Но сегодня ночью они были в безопасности. На эту ночь у них есть хорошая кровать, а утром они могут рассчитывать на хороший завтрак. Казалось бы, так мало. Но теперь эту малость трудно было переоценить.
О, как ей хотелось быть старше и мудрее — особенно старше. Через восемь лет она сможет получить дедушкино наследство — довольно большое, как ей представлялось. Но восемь лет — большой срок. Сорче почти исполнится десять. А до тех пор их жизнь будет зависеть от сообразительности Эсме, ее ума, если он вообще у нее есть. Как было бы хорошо, если бы возвратилась тетя Ровена!
Эсме вернулась к Сорче. Малышка спокойно спала. Эсме села на кровать, силясь не заплакать. У нее не было опыта ухаживания за детьми. И ей, конечно же, не следует жить в этом доме. Как ни мало разбиралась Эсме в таких вопросах, это она понимала.
Сэр Аласдэр Маклахлан оказался еще хуже, чем она ожидала. Он был не просто закоренелым распутником, он еще и не находил в этом ничего предосудительного. И он оказался удивительно красивым, слишком красивым, чтобы это пошло ему на пользу, — на беду женщин. Даже когда он сердился, в его глазах стоял смех, словно он ничего не принимал всерьез, а его волосы, пусть растрепанные, скрутились в золотые локоны и блестели в свете лампы.
Когда он поцеловал ей руку, странное ощущение появилось у нее где-то в животе. Наверное, так и бывает, все так и переворачивается внутри, когда тебя целует опытный развратник, решила она. Хуже всего было то, что он так и не вспомнил мамочку. Боже, как неудобно ей было! Но Эсме оставила свою гордость в шестистах милях отсюда, и она боялась, что дальше будет еще хуже.
Смертельно уставшая, но возбужденная, она вернулась в курительную комнату, освещенную единственным канделябром, от неверного света которого на стены и полки ложились изменчивые тени. Она легла на видавший виды старый диван и сразу же почувствовала теплый, уже знакомый запах. Маклахлан. Ошибиться было невозможно. Потом она заметила куртку, небрежно брошенную на кресло. Чтобы отвлечься от дразнящего ее ноздри запаха, она взяла одну из книг, небрежно сложенных на чайном столике, — красивую книгу в кожаном переплете.
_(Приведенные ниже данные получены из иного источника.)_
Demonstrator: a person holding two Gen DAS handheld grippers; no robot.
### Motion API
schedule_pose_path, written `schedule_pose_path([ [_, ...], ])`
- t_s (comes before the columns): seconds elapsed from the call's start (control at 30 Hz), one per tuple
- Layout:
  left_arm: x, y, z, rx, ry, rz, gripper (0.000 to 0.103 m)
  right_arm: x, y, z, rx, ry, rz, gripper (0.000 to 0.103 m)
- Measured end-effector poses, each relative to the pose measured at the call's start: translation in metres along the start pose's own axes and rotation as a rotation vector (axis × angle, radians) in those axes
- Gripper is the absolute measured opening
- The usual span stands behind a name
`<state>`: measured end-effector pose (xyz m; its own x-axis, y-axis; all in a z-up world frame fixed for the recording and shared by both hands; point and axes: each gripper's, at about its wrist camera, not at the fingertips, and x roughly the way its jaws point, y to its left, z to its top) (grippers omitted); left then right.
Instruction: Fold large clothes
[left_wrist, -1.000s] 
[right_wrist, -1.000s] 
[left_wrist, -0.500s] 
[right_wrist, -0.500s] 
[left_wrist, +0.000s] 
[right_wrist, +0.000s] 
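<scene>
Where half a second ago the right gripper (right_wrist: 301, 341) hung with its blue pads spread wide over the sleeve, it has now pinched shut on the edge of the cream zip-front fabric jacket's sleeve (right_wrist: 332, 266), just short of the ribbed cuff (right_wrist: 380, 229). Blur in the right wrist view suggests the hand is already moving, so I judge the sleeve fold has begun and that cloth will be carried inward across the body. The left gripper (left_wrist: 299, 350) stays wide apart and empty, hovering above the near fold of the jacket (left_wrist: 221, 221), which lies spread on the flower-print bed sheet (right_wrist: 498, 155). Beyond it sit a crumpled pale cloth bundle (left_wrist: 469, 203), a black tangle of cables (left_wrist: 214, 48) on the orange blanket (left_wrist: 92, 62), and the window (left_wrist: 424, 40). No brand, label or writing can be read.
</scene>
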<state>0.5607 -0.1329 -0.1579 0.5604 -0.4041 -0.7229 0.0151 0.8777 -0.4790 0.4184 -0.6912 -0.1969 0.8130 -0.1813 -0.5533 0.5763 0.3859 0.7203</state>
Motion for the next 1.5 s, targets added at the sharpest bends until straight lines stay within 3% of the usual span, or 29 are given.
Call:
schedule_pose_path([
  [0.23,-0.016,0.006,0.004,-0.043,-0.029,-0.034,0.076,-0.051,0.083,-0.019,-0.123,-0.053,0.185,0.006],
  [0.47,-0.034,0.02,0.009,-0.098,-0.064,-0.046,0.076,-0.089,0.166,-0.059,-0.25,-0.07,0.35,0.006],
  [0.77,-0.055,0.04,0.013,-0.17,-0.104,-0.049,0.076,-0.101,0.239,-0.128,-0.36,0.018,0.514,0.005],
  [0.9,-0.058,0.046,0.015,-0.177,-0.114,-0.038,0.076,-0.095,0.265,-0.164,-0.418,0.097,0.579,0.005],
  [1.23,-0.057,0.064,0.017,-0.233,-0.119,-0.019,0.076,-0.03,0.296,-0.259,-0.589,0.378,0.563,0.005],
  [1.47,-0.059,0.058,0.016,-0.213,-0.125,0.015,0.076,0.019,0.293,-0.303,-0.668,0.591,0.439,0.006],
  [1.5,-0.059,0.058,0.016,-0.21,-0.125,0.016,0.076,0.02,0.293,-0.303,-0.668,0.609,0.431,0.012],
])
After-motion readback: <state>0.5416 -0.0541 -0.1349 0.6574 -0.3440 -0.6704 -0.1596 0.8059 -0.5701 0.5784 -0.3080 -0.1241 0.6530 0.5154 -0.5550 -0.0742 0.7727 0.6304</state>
Мелкими золотыми буквами на корешке было написано: «Аналитическая теория вероятностей» и указан автор — Лаплас. Эсме открыла ее, попыталась прочитать что-нибудь со своим плохим французским и убедилась, что излагаемая теория, имевшая какое-то отношение к математике, совершенно недоступна ее пониманию. И Маклахлану тоже, решила она. Может быть, он держит здесь эту книгу, чтобы пускать пыль в глаза? Но когда она осмотрела неопрятную, запущенную комнату, то отбросила эту мысль. Нет, хозяин не стремился продемонстрировать здесь свою образованность и утонченность.